This research aims to provide a method to evaluate the walkability of POS and as extend the road network inside an urban area. Therefore, Patras’ POS will be examined using a utility measure consisting of four components: population density, road network (road type), pavement width and greenness along the road. That measure will highlight the service walking area in addition to the most walkable POS of Patras.

3 Methodology

3.1 Study Area

Patras is the biggest city in Peloponnese and the third biggest city in Greece. The population of the urban area of Patras was more than 167,000 people in 2011, according to ELSTAT. The study was conducted in the city centre of Patras and the areas around it, which covers 3.89 km2 and houses approximately 50,000 residents. Patras was selected as an example of the methodology due to its high variance of combinations for the values of coefficients used, combining many different conditions in a small area and having enough POS distributed inside the urban fabric.

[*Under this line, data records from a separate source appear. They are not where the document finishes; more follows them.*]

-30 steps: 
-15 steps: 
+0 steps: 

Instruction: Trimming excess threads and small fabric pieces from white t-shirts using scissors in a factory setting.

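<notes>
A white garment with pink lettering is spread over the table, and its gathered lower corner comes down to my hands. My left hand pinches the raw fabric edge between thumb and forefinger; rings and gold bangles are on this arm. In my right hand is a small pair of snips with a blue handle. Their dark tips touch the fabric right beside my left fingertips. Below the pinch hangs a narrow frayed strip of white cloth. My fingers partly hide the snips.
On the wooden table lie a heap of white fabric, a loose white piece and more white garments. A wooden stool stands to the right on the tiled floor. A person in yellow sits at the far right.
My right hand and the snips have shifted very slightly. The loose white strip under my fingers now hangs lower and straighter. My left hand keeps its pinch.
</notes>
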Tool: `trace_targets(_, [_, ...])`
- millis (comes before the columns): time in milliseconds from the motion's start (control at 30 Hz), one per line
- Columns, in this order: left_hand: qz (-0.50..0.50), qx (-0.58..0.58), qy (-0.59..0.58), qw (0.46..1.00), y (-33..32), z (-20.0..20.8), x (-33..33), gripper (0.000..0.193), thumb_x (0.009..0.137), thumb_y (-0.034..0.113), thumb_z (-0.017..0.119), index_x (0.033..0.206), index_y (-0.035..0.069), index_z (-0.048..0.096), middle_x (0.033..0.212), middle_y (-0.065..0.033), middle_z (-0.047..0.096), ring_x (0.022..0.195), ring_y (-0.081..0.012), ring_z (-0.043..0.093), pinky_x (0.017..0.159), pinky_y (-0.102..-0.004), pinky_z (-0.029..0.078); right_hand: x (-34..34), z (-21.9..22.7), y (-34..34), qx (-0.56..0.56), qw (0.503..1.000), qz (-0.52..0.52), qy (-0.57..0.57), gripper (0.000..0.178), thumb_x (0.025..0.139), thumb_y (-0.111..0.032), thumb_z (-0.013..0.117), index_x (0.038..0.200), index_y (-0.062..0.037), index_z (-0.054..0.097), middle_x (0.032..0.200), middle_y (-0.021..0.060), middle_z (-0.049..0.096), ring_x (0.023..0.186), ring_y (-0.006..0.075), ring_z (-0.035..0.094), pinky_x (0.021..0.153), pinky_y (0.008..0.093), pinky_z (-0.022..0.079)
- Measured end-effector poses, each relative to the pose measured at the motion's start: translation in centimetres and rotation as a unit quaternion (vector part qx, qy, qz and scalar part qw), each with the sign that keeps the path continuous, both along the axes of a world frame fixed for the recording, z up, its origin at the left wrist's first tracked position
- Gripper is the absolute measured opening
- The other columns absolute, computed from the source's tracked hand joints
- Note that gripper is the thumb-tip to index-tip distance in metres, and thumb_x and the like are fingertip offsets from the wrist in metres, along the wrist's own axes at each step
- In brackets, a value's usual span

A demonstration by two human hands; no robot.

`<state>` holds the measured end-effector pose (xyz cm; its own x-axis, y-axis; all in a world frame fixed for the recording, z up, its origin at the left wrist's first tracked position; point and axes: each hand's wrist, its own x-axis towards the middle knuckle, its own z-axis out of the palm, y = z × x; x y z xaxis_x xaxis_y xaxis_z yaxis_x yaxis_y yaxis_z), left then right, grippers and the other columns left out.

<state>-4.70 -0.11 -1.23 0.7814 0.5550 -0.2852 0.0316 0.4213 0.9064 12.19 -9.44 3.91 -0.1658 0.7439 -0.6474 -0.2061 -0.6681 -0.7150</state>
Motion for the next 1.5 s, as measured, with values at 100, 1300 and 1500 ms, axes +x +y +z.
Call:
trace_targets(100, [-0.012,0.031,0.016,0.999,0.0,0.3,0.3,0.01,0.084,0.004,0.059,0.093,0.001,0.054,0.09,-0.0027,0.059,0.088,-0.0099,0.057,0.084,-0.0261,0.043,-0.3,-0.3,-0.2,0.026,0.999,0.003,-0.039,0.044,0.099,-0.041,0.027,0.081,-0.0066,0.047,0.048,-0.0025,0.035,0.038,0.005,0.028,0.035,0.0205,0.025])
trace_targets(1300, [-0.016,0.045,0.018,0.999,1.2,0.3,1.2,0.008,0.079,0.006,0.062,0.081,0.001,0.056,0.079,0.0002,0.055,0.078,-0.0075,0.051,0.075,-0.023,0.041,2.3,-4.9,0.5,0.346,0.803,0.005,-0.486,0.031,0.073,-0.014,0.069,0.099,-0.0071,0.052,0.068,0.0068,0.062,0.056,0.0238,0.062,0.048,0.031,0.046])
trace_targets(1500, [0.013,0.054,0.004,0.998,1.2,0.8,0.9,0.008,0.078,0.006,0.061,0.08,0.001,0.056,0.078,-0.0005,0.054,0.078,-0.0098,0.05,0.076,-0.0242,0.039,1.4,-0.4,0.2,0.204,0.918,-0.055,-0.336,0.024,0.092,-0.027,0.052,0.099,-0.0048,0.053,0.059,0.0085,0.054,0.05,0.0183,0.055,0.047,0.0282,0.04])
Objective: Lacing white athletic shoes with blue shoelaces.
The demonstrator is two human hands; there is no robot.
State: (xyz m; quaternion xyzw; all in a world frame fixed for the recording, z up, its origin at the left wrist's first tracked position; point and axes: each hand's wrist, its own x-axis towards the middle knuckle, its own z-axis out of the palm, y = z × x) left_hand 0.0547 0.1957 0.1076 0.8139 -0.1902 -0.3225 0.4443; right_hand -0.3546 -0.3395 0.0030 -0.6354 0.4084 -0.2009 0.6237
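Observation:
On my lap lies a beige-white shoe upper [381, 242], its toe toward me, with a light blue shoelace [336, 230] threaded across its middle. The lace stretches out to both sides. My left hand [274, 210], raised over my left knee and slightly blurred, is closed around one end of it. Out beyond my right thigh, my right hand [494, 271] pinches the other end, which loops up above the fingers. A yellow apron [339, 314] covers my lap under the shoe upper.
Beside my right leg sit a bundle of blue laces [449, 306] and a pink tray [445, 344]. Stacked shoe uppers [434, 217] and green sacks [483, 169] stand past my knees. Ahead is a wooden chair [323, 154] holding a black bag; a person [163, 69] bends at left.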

3.2 Data Collection and Preprocessing

Three components have been considered to measure the walkability of the POS of the city centre of Patras. Knapskog [27] have listed almost every attribute that affects walkability and has been examined in the literature (see Appendix). He summed up all the relevant attributes to the content of walkability and grouped them into three categories infrastructure and traffic, urbanity, and surroundings and activities. However, only three of them will be used in this paper as they can easily be obtained and applied to other study areas as well. Therefore, the main hypothesis of the methodology is that three key factors are increasing the usage of active means of transport and thus influencing walkability to POS. Those factors are road type, pavement width, and greenness. The methodological process conducted in Python and QGIS was articulated in three stages: data collection and preparation, model selection and model calibration.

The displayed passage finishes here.